Reproduce exactly the lines of this material that begin at the line with "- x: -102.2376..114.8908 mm" and end at the line with "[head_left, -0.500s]", both included. Omit the pictures and everything else.

■ PROVIDED RECORDS ■
════════════════

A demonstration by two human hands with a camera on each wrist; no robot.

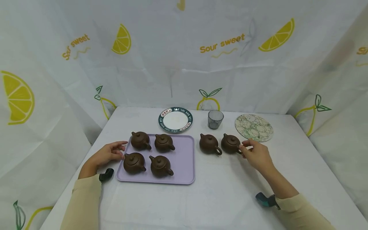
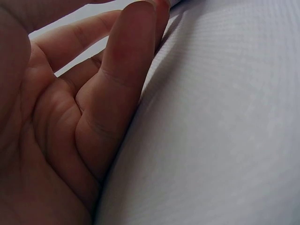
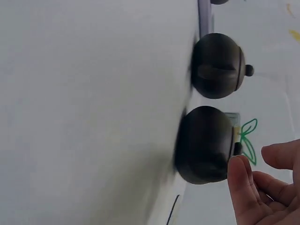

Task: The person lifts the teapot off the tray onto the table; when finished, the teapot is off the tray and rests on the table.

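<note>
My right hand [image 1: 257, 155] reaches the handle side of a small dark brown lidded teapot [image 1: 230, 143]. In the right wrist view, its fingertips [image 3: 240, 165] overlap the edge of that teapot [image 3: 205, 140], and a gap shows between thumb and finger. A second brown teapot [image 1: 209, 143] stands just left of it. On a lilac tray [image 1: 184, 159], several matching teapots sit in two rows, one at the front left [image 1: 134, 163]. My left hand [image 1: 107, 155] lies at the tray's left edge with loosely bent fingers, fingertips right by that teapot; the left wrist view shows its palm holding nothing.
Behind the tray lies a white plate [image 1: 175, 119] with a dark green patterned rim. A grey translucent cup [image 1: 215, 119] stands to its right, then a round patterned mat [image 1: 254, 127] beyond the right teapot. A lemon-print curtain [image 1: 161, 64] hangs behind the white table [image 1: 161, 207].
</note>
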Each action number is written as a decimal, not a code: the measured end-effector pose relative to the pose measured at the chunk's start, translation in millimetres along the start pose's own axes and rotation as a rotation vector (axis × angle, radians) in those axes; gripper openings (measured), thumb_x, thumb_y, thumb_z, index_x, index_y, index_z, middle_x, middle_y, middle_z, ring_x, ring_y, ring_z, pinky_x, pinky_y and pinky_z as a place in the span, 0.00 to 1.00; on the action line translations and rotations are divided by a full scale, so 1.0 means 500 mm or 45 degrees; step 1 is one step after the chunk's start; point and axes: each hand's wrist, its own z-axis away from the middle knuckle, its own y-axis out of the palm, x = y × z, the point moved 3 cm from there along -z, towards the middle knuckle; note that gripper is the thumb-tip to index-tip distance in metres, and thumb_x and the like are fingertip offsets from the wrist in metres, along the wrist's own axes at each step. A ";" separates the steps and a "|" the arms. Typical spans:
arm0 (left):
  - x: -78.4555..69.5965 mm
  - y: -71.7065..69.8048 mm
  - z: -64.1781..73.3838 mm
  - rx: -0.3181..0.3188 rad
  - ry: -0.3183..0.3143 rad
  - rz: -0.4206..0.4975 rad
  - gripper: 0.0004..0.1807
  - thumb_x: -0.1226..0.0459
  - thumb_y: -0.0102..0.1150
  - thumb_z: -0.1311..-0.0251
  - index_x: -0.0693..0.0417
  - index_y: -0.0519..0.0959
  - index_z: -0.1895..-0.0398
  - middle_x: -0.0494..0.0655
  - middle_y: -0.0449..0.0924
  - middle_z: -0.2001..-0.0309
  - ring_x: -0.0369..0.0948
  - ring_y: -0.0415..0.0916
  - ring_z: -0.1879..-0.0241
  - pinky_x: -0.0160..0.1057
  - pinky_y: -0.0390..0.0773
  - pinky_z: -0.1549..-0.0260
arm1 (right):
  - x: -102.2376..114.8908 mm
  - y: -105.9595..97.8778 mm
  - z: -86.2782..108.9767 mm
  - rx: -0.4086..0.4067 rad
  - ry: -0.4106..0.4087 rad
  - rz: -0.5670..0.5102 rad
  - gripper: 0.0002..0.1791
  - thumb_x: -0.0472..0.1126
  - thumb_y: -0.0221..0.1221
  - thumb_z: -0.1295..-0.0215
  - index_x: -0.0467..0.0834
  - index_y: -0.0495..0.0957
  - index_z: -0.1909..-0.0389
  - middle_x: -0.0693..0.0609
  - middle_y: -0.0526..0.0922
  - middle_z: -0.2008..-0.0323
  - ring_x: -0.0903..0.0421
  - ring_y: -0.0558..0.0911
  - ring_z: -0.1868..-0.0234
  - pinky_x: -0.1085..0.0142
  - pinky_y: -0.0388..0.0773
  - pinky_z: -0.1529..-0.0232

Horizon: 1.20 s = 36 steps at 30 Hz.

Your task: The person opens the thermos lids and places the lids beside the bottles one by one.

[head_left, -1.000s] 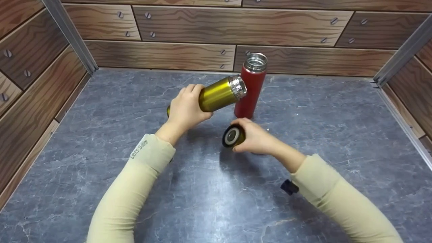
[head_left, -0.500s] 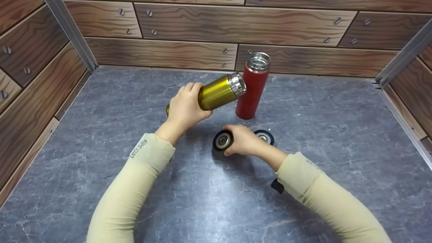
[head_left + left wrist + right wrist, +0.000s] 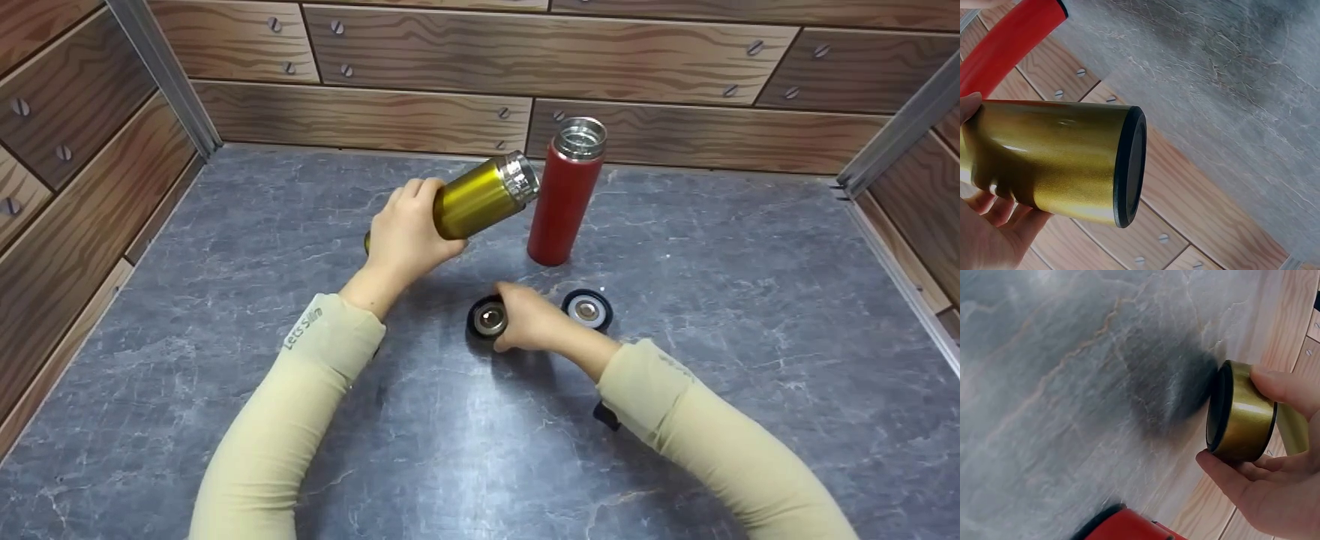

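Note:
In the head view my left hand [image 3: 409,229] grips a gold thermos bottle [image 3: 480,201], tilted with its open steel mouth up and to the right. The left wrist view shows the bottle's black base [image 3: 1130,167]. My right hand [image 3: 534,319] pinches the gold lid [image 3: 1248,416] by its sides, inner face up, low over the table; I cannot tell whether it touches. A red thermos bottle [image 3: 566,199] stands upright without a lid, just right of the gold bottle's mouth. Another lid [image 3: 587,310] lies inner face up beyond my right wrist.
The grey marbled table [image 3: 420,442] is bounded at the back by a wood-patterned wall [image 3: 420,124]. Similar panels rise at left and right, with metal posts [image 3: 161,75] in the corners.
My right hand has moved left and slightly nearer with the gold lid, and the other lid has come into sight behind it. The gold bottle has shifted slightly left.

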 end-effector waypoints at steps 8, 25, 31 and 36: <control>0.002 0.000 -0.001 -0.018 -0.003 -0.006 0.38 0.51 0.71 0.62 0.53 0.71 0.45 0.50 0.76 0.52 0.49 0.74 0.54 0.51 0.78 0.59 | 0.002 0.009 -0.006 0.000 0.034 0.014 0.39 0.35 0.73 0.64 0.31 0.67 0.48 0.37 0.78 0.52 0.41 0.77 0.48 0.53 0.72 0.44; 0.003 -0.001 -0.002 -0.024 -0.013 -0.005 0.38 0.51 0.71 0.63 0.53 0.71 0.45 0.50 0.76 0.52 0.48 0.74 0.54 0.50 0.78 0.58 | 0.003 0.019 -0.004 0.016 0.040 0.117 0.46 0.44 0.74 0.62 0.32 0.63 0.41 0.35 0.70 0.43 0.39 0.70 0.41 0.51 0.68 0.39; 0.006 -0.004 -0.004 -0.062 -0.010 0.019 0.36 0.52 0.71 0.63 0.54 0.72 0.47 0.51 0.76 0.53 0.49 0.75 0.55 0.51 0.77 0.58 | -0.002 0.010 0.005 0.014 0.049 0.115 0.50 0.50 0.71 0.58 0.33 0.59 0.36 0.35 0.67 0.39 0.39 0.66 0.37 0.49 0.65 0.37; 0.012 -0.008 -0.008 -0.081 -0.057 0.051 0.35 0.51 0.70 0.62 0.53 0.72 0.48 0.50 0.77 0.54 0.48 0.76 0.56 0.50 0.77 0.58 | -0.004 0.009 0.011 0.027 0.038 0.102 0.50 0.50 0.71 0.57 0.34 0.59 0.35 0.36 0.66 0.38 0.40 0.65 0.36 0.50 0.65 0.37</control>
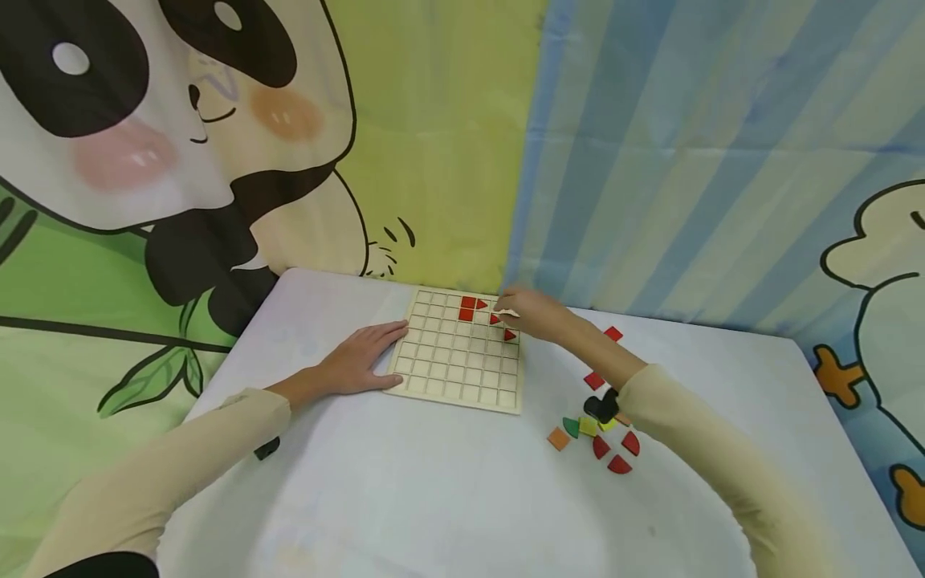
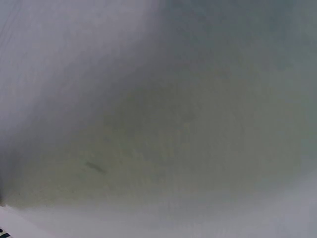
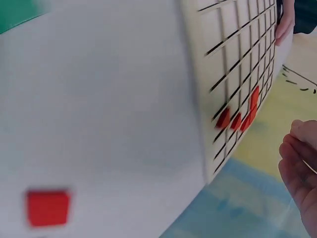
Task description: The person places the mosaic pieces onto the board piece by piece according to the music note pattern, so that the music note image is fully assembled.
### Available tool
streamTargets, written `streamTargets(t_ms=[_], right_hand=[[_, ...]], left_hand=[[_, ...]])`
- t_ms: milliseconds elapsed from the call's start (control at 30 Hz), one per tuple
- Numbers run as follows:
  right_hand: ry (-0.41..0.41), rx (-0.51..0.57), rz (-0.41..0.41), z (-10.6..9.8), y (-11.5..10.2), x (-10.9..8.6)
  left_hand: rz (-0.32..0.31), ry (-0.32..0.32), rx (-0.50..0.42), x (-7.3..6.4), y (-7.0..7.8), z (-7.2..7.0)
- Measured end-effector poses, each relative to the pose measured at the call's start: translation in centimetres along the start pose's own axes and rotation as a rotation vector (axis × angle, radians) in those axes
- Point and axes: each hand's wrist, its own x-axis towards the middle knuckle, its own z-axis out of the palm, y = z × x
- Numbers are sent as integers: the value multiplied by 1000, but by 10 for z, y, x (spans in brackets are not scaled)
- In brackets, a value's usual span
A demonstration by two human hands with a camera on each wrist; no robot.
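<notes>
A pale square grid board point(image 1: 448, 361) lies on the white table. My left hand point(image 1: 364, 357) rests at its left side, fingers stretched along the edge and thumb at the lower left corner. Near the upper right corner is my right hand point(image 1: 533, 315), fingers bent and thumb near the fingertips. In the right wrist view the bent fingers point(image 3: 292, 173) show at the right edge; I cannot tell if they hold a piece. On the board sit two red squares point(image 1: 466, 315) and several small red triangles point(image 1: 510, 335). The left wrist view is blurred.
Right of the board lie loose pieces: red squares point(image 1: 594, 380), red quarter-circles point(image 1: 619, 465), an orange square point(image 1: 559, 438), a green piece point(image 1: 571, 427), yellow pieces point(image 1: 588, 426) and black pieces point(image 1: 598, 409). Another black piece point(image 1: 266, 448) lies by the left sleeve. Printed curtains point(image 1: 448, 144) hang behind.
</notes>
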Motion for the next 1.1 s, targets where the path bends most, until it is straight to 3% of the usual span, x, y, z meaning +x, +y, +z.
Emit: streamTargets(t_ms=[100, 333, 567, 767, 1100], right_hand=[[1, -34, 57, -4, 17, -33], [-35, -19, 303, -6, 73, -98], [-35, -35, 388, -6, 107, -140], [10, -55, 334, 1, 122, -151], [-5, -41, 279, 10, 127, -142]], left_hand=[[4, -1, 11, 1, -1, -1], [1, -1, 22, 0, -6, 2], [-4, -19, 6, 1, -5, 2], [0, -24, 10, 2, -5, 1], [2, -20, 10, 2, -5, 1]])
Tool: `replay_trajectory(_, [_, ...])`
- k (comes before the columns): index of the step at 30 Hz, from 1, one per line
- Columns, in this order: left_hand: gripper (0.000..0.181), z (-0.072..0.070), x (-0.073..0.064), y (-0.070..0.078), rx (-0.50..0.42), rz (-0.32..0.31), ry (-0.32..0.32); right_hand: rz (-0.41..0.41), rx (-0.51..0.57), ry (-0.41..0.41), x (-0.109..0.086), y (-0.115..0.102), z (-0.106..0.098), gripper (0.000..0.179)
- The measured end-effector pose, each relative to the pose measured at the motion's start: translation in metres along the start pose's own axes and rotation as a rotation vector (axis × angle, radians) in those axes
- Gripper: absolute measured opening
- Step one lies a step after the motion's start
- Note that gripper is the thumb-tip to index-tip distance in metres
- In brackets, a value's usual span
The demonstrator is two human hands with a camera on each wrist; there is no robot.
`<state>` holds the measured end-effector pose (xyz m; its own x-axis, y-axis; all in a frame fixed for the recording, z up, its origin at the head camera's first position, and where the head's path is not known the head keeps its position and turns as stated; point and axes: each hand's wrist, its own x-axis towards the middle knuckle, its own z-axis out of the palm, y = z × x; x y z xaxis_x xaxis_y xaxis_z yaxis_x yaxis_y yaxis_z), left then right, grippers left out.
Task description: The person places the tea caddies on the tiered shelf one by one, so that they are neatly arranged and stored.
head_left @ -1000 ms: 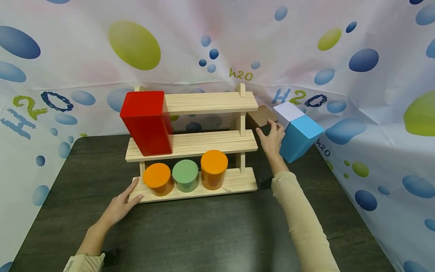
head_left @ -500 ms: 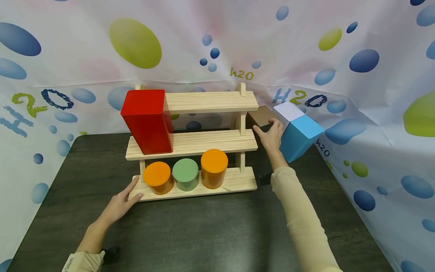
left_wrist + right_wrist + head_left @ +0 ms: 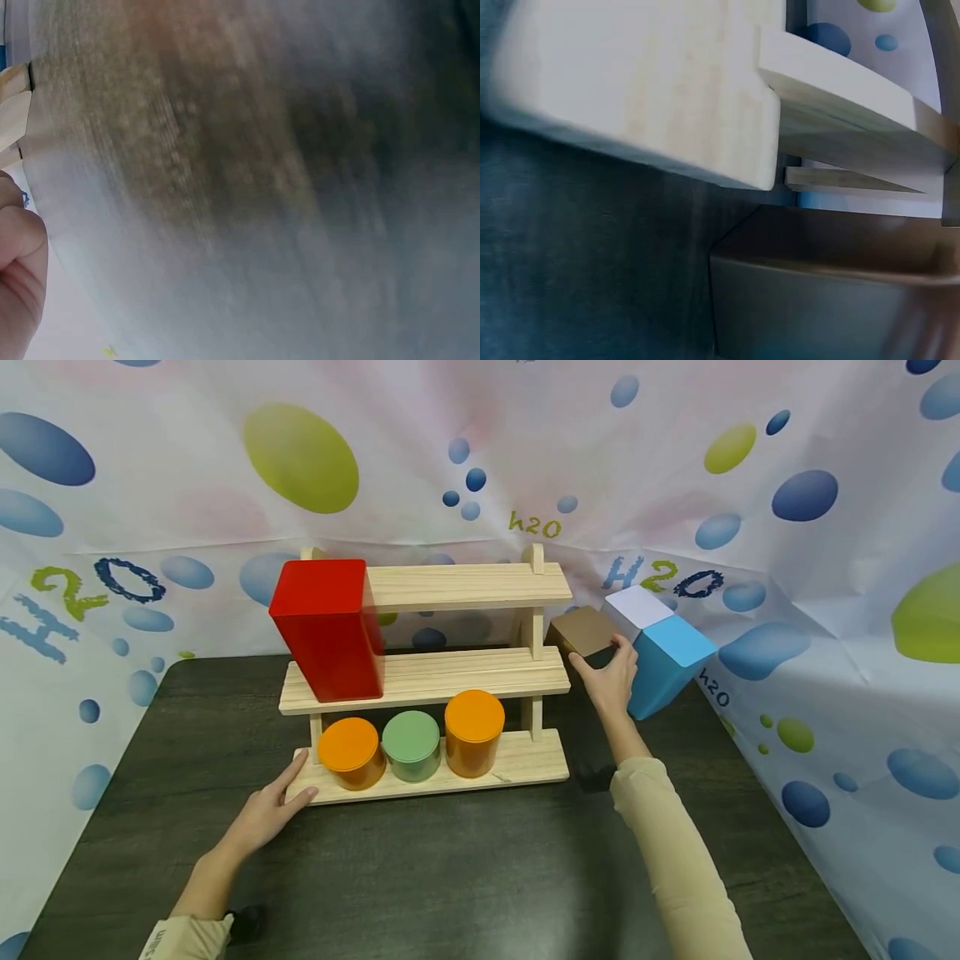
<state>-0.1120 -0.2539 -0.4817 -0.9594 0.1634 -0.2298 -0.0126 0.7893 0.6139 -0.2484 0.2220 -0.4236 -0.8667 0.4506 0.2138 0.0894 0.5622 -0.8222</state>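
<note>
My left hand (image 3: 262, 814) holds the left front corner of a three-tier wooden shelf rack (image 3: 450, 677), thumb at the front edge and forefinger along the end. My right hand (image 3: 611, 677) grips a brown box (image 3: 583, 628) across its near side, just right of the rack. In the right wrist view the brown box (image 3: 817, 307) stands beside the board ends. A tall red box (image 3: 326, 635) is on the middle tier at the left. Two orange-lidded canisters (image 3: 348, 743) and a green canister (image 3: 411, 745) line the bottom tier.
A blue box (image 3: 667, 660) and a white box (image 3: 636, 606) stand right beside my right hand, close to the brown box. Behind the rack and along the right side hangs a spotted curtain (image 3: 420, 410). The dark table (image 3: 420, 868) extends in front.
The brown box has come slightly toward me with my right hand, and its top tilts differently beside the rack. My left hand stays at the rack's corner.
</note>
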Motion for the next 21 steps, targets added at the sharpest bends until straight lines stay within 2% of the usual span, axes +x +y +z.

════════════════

■ SOLUTION TO THE EXERCISE ■
  - x: -102.2376..114.8908 mm
  - y: -105.9595..97.8778 mm
  - z: -86.2782..108.9767 mm
  - rx: -0.4086..0.4067 rad
  - ry: -0.4106..0.4087 rad
  - rz: -0.5670..0.5102 rad
  - gripper: 0.0002..0.1791
  - thumb_x: -0.0472..0.1126
  - thumb_y: -0.0221..0.1221
  - thumb_z: -0.1295..-0.0215
  - index_x: -0.0467..0.0834
  - index_y: -0.0495..0.0957
  - index_z: -0.1909..-0.0389
  - middle_x: -0.0693..0.0609
  - middle_y: -0.0526..0.0922
  - middle_z: -0.2008..-0.0323
  - ring_x: -0.0903..0.0421
  - ring_y: -0.0558..0.0911
  - ring_z: -0.1868..-0.0234
  - pinky_x: -0.1085..0.0142
  - pinky_y: -0.0388..0.0773
  - pinky_z: -0.1529..-0.0232

Horizon: 1.20 s = 36 steps at 30 Hz.

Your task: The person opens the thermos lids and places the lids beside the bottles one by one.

[head_left, -1.000s] 
[head_left, -0.500s] 

The exercise has been answered completely.